Fazla çalışmanın ispatı konusunda işyeri kayıtları, özellikle işyerine giriş çıkışı gösteren belgeler, işyeri iç yazışmaları delil niteliğindedir. Ancak, fazla çalışmanın yazılı belgelerle kanıtlanamaması durumunda tarafların, tanık beyanları ile sonuca gidilmesi gerekir. Bunun dışında herkesçe bilinen genel bazı vakıalar da bu noktada göz önüne alınabilir. İşçinin fiilen yaptığı işin niteliği ve yoğunluğuna göre de fazla çalışma olup olmadığı araştırılmalıdır. İmzalı ücret bordrolarında fazla çalışma ücreti ödendiği anlaşılıyorsa, işçi tarafından gerçekte daha fazla çalışma yaptığının ileri sürülmesi mümkün değildir.

Ancak, işçinin fazla çalışma alacağının daha fazla olduğu

yönündeki ihtirazi kaydının bulunması halinde, bordroda görünenden daha fazla çalışmanın ispatı her türlü delille yapılabilir. Bordroların imzalı ve ihtirazi kayıtsız olması durumunda, işçinin bordroda belirtilenden daha fazla çalışmayı yazılı belge ile kanıtlaması gerekir. İşçiye bordro imzalatılmadığı halde, fazla çalışma ücreti tahakkuklarını da içeren her ay değişik miktarlarda ücret ödemelerinin banka kanalıyla yapılması durumunda, ihtirazi kayıt ileri sürülmemiş olması, ödenenin üzerinde fazla çalışma yapıldığının yazılı delille ispatlanması gerektiği sonucunu doğurmaktadır.

Somut uyuşmazlıkta davacı dava dilekçesinde işyerinde haftanın 6günü çalışıldığını, olağan çalışmanın 08.00-17.00 arasında olduğunu, haftanın 4 günü 22.00'ye kadar mesaiye kalındığını belirterek fazla mesai ücreti talebinde bulunmuştur. 23.02.2014 tarihli bilirkişi raporunda, davacının haftanın 5 günü 08.00-18.00 arası ve iki haftada bir Cumartesi çalışma yaptığı kabul edilerek haftalık 4,5 saat üzerinden fazla mesai ücreti alacağı hesaplanmış, 23.06.2014 tarihli bilirkişi ek raporu ile davacının haftada 6 gün çalışma ile haftada 3 gün 2 saat fazla mesai yaptığı kabul edilerek haftalık 9 saat üzerinden fazla mesai ücreti alacağı hesaplanmıştır.

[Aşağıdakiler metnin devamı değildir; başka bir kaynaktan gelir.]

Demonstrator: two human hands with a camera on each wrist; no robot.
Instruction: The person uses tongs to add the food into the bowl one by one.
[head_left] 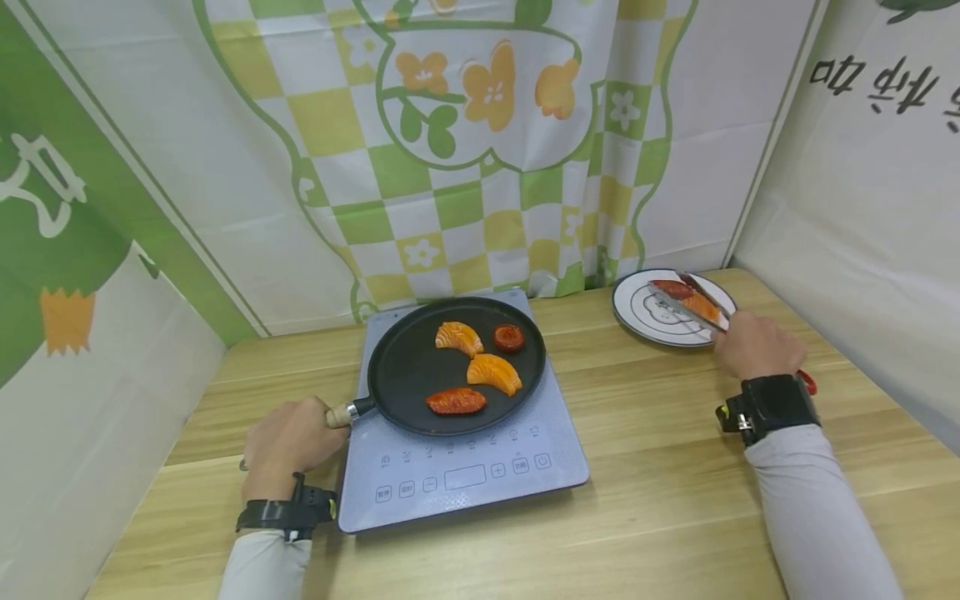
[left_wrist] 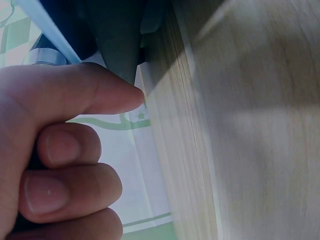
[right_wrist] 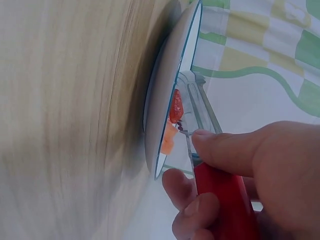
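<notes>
A: How does each hand stand?

B: The left hand (head_left: 292,437) is closed, fingers curled round the handle (head_left: 341,415) of the black pan (head_left: 405,375). The right hand (head_left: 761,346) grips the tongs (right_wrist: 220,192) by their red handle, thumb pressed along the upper part.

A: And the food?

B: Beyond the right hand's grip lies the plate (head_left: 636,315), with a red piece (head_left: 672,288) and an orange piece (head_left: 703,310) between the parted arms of the tongs. Whether the tips pinch either piece cannot be told. To the right of the left hand's grip, the pan bears two orange slices (head_left: 495,373), a red wing-shaped piece (head_left: 455,401) and a round red piece (head_left: 509,337).

A: Why this arrangement?

B: The left grip probably steadies the pan on the cooktop (head_left: 525,496), the handle being turned towards that hand. The tongs presumably spare the fingers direct contact, and their slant brings both arms over the plate's rim. The slices lie apart, perhaps so that each rests flat.
</notes>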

Davacı tanık olarak dinlendiği...13. İş Mahkemesi’nin 2011/1305 Esas sayılı dosyasında, “...davalı şirkette haftada esasen 5 gün sabah 09.00- 18.00 saatleri arasında çalışılması gerekirken işin yoğunluğuna davacının performans ve raporlama zamanlarında yoğun çalıştığını biliyorum ancak ben 18.00 aşan çalışma yapmadığım için tam kaç saat çalıştığını bilmiyorum, yine raporlama ve performans dönemlerinde ayda ortalama 2 Cumartesi raporlama yapılması amacıyla tam mesai saati kadar çalışma yapılır..” şeklinde yeminli beyanda bulunmuştur. Davacının mahkeme huzurundaki bu ikrarı doğrultusunda, haftanın 5 günü 09.00-18.00 arasında ve ayda 2 Cumartesi çalıştığının kabulü ile ödenmeyen fazla mesai ücretinin hesaplatılarak sonucu gidilmesi gerekirken, hatalı bilirkişi raporuna itibarla hüküm kurulması isabetsiz olup, bozmayı gerektirmiştir.

F) SONUÇ:

Temyiz olunan kararın, yukarıda yazılı sebepten dolayı BOZULMASINA,

peşin alınan temyiz harcının istek halinde ilgiliye iadesine, 25/05/2017 tarihinde oybirliğiyle karar verildi.